= PROBLEM TO SOLVE =
Using the records that follow, copy every line containing the word "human".

= PROVIDED RECORDS =
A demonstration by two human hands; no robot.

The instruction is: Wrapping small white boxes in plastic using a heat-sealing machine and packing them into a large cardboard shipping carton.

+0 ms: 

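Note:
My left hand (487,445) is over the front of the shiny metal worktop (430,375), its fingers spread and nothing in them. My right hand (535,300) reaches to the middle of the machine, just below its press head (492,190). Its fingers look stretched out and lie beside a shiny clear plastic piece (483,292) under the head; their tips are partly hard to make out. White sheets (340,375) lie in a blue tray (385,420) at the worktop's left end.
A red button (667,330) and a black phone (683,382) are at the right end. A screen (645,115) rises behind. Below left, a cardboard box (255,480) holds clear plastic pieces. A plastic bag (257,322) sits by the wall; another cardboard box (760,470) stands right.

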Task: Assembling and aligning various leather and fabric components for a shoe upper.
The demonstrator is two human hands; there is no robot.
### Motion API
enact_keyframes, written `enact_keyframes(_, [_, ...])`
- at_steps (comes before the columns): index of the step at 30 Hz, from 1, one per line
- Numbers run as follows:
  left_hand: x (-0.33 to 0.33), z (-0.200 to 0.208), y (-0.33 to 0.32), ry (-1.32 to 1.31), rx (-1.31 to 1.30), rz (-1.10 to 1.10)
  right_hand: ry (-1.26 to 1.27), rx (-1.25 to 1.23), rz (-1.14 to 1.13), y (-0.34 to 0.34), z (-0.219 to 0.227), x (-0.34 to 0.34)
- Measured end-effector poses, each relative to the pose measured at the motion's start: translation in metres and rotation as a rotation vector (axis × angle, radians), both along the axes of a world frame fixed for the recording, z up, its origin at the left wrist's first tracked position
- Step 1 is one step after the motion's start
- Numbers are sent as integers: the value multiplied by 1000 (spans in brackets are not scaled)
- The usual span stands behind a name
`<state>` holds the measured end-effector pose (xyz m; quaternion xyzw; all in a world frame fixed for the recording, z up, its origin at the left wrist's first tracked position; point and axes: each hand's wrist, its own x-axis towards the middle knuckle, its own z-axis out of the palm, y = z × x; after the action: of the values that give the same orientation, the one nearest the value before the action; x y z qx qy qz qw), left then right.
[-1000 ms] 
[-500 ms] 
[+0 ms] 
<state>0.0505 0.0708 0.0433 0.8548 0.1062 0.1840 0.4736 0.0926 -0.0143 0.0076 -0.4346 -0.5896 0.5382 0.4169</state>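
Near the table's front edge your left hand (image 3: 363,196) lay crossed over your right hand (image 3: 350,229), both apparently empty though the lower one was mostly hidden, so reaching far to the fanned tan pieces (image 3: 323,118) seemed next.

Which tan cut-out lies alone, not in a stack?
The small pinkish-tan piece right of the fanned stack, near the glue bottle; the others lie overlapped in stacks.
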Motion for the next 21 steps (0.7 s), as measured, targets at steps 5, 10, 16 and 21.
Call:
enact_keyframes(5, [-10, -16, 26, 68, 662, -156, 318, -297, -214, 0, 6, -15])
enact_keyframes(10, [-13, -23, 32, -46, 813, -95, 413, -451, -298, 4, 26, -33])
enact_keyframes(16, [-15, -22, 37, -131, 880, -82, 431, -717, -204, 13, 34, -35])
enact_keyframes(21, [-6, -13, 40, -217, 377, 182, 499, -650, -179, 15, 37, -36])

= ANSWER SECTION =
A demonstration by two human hands; no robot.
The demonstrator is two human hands; there is no robot.

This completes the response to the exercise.